Non, le web n’y est pour rien. Mieux : il serait en réalité un « décélarateur » de la tendance générale, puisque la perte de lectorat s’est réduite ces dernières années avec l’arrivée de ces mêmes quotidiens sous forme électronique…
En fait, je le redis plus simplement : si la presse quotidienne est de moins en moins lue, ce n’est pas à cause de la concurrence des gratuits (aussi mauvais) et de la presse en-ligne, mais c’est simplement parce qu’ils sont suffisamment pourris pour ne plus attirer le lecteur, avant tout. L’arrivée de l’électronique a simplement permis de révéler la médiocrité de la presse française, mais n’est pour rien ou à peu près dans sa lente disparition.
En revanche, les subventions assez massives dont dispose la presse expliquent assez bien ce qu’on observe : ronronnement des gros quotidiens, assommés par l’opium facile de la manne publique qui tombe sans qu’on ait à se remettre en cause, multiples privilèges des journalistes rapidement habitués à en faire le moins possible, et, en fin de chaîne, des coûts ridiculement élevés de production engendrés par un syndicalisme mafieux de la CGT qui n’a rien à envier aux flibustiers éhontés de SeaFrance ou de la SNCM.
On pouffera donc en lisant les atermoiements de nos journalistes des grands quotidiens nationaux qui pleurent sur leur triste sort sans rien vouloir changer et mettent sur le compte d’une méchante concurrence leurs déboires indescriptibles.

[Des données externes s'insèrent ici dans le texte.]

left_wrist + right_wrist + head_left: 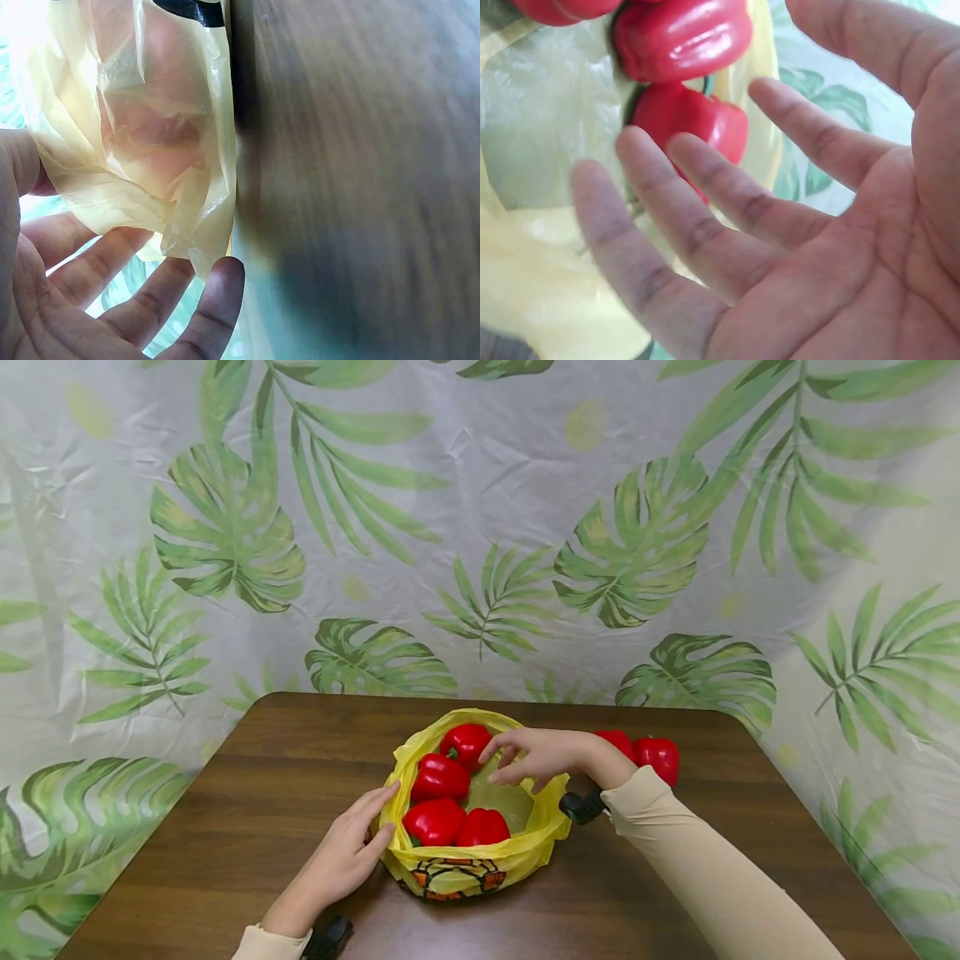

Parallèlement, on apprend que Médiapart serait rentable. C’est assez intéressant parce que ce média est un impure-player : presse résolument en ligne, électronique et virtuelle, elle se nourrit essentiellement des abonnements, ce qui laisse supposer un business-model tenable sur le long terme, mais aussi de la bonne grosse subvention étatique (d’où le « impure »). Les prochaines années, qui verront assez probablement l’organe se détacher du lot ou retomber dans les travers développés par ses grands frères de la presse traditionnelle, permettront de trancher sur l’impact de ces subventions dans la qualité de la production… Le libéral sait que si ces subventions sont indispensables à Mediapart pour équilibrer son budget, il finira en quenouille.
Au passage, on rappellera que l’expérience Rue89, média tout aussi impure-player que le précédent (et, bizarrement, tout aussi à gauche politiquement), s’est soldé récemment par son rachat par un gros groupe joufflu à la solde du méchant capitalisme ce qui n’a absolument pas dérangé le trotskiste Pierre Haski, qui a probablement dû toucher un petit paquet de brouzoufs au passage, ce qui le mettra définitivement à l’abri du prolétariat dont il nous entretiendra pourtant encore longtemps.
Là encore, l’avenir permettra de connaître tout le bénéfice qu’on peut retirer de la subvention, des privilèges et des habitudes…
Mais en attendant, on pourra tout de même se satisfaire de cette conclusion d’étape : non, le web n’a pas tué la presse papier. En acceptant toutes ces subventions, elle s’est suicidée.